Cerebral embolic protection devices capture embolic debris during TAVR, but their clinical benefit in reducing peri-procedural stroke, which occurs at rates of 2-5%, remains debated.
Do cerebral embolic protection devices reduce the risk of stroke in patients undergoing transcatheter aortic valve replacement?
This review highlights that despite the ability of CEP devices to capture embolic debris during TAVR, their definitive clinical benefit in reducing stroke risk remains uncertain.

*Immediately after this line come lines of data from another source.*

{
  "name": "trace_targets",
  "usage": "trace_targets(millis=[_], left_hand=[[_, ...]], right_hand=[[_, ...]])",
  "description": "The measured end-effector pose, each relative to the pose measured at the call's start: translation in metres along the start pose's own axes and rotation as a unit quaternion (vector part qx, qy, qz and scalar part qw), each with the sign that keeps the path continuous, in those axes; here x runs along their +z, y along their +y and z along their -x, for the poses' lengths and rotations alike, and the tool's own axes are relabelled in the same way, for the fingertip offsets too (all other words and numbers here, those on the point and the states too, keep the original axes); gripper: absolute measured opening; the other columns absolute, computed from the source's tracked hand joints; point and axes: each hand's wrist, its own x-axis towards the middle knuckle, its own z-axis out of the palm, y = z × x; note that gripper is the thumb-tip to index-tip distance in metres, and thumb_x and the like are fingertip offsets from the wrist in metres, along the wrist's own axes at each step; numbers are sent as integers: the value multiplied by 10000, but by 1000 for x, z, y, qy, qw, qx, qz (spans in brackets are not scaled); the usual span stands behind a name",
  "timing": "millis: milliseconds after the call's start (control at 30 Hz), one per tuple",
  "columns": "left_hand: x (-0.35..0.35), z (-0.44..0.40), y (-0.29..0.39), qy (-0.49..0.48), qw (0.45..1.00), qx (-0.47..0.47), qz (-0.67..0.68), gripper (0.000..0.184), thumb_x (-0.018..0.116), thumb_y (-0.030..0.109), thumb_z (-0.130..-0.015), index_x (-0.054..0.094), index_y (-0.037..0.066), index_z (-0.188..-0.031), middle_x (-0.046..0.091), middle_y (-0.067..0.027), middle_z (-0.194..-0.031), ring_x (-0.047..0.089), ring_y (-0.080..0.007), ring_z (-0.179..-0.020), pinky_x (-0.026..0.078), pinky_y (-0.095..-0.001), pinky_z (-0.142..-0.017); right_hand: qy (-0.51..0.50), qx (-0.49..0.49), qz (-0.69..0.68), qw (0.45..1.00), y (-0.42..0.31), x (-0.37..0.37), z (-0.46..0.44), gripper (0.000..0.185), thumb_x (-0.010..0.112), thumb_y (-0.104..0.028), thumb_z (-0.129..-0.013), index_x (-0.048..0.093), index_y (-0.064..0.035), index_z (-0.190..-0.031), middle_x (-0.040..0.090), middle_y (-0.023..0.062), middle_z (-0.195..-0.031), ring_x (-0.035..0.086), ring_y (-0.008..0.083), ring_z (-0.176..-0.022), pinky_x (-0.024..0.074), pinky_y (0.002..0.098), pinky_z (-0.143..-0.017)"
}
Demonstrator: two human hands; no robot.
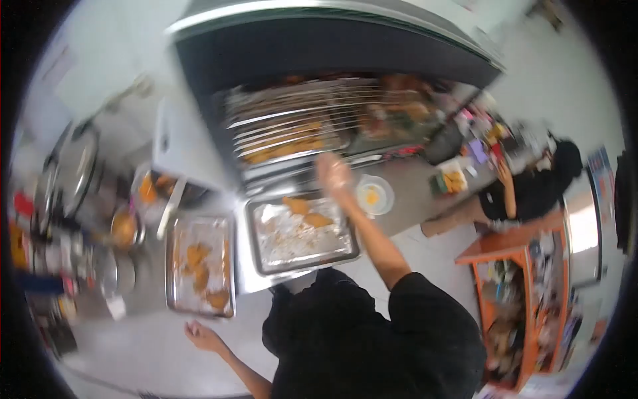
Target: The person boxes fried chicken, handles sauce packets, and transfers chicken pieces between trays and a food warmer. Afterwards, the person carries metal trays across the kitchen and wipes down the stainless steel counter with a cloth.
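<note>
Right hand (pixel 333 174): while it is raised beyond the middle tray (pixel 292 258), blur hides its fingers, so I cannot tell whether it grips anything.
Left hand (pixel 203 337): released, fingers loosely bent, just off the near edge of the left tray (pixel 179 279).
Middle tray: on the body side of the right hand, with two browned pieces (pixel 318 220) among crumbs; much of its shiny bottom is uncovered.
Left tray: just beyond the left hand, several pieces already in it.
Wire rack (pixel 266 125): beyond the right hand, more pieces beneath.
Overall: seemingly partway, food spread across three places; how much remains is unclear.
</note>
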Motion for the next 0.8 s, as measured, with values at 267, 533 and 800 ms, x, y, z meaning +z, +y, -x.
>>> trace_targets(millis=[267, 533, 800], left_hand=[[72, 76, 224, -401, 827, 361, 162, 328, 708, 106, -818, 638, -9, -1117, 661, -197, -1027, 632, -378, -935, 506, -407, -827], [107, 116, 302, -388, 773, 462, 195, 151, 623, 33, -833, 716, -10, -944, 693, -191, -833, 669, -375, -770, 530, -401, -730], [139, 140, 293, -579, 749, 311, 89, 179, 623, 91, -882, 723, -38, -955, 714, -181, -776, 710, -216, -684, 535, -311, -680]], right_hand=[[-605, -146, -113, 775, -111, -22, 137, 464, 398, -488, -985, 618, -106, -1132, 616, 148, -1130, 563, 326, -1043, 423, 454, -934], [-518, -169, -200, 814, -42, -46, 136, 435, 387, -429, -1015, 591, -91, -1198, 498, 169, -1352, 476, 352, -1226, 336, 424, -1066], [-449, -133, -457, 756, 33, -73, 172, 512, 372, -384, -1040, 371, -83, -1454, 398, 160, -1477, 307, 302, -1405, 249, 379, -1148]])
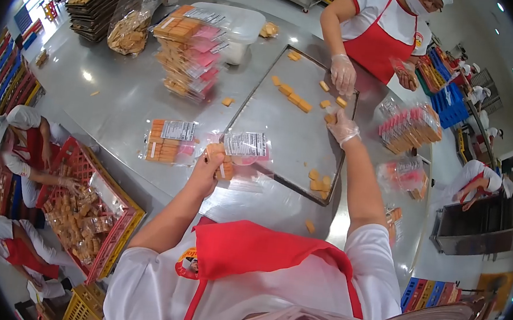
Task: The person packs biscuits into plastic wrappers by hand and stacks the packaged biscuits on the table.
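Note:
My left hand point(208, 171) is closed on a clear plastic pack point(246, 148) with a white printed label and orange-brown biscuits inside, just off the left edge of a metal tray point(284, 132). My right hand point(343, 130), in a clear glove, reaches to the tray's right side, fingers pinched round a biscuit point(331, 118). Loose biscuits point(295, 98) lie in a short row and scattered on the tray, with more pieces point(319, 184) at its near corner. A filled pack point(170, 142) lies flat left of my left hand.
Across the table, a co-worker's gloved hand point(343, 74) hovers over the tray. Stacked packs point(191, 52) stand at the back left, near a white tub point(235, 25) and a bag of biscuits point(131, 27). More packs point(411, 128) line the right. A red crate point(114, 192) sits left.

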A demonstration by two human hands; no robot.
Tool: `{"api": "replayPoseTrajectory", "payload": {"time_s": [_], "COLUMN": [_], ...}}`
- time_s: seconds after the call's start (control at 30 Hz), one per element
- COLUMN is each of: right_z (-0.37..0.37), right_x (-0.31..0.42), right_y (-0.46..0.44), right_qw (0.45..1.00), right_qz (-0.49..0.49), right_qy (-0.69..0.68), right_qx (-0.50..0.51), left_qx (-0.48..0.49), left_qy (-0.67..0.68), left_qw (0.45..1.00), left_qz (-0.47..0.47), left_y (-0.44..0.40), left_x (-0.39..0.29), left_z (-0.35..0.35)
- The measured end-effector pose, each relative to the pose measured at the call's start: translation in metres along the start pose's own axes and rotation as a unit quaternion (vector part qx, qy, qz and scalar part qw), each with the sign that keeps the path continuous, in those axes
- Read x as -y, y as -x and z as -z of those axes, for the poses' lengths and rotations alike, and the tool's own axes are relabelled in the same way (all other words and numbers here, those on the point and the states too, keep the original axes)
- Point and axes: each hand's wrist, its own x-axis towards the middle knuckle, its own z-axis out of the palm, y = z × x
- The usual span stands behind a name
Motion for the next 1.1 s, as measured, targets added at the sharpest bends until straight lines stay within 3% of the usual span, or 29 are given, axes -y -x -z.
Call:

Cerebral embolic protection (CEP) during transcatheter aortic valve replacement (TAVR) has emerged as an important tool in reducing stroke risk associated with this intervention. With the recent expansion of TAVR into lower-risk populations, the role of preventive strategies gained greater significance. Despite advancements in TAVR technologies, peri-procedural stroke remains a significant complication, with rates ranging between 2 and 5%. CEP devices, introduced at the time of the procedure, have been developed to capture embolic debris and reduce the risk of neurological events. However, while MRI-detected embolic debris is commonly captured by these devices, the clinical benefit in reducing stroke remains debated. This review provides a comprehensive analysis of recent advances in relevant clinical research and CEP device development, offering recommendations for future studies to improve patient outcomes.
Tomasz Gąsior (Thu,) conducted a review in Transcatheter aortic valve replacement (TAVR). Cerebral embolic protection (CEP) was evaluated. Cerebral embolic protection devices capture embolic debris during TAVR, but their clinical benefit in reducing peri-procedural stroke, which occurs at rates of 2-5%, remains debated.